***** Stored data

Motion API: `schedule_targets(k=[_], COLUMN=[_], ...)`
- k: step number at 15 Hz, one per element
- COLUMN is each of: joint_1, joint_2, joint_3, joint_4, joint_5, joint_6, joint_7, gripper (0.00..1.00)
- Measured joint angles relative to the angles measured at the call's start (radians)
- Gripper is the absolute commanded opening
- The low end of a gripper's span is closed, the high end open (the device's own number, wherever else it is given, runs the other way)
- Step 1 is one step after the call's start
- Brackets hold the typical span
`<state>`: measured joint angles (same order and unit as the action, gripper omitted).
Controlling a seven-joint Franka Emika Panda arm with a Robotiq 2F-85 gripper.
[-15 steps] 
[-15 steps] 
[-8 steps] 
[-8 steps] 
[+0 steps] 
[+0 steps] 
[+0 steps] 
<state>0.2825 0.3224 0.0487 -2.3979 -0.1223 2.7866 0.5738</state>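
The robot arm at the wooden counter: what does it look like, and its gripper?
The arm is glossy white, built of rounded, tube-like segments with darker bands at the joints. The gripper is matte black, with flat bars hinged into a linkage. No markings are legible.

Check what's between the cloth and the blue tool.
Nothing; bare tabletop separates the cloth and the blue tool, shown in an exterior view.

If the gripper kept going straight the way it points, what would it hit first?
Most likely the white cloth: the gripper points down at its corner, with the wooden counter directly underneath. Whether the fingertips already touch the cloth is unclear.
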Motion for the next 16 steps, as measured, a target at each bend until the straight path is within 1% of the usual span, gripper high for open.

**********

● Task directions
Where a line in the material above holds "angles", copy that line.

● Answer box
- Measured joint angles relative to the angles measured at the call's start (radians)
`<state>`: measured joint angles (same order and unit as the action, gripper omitted).

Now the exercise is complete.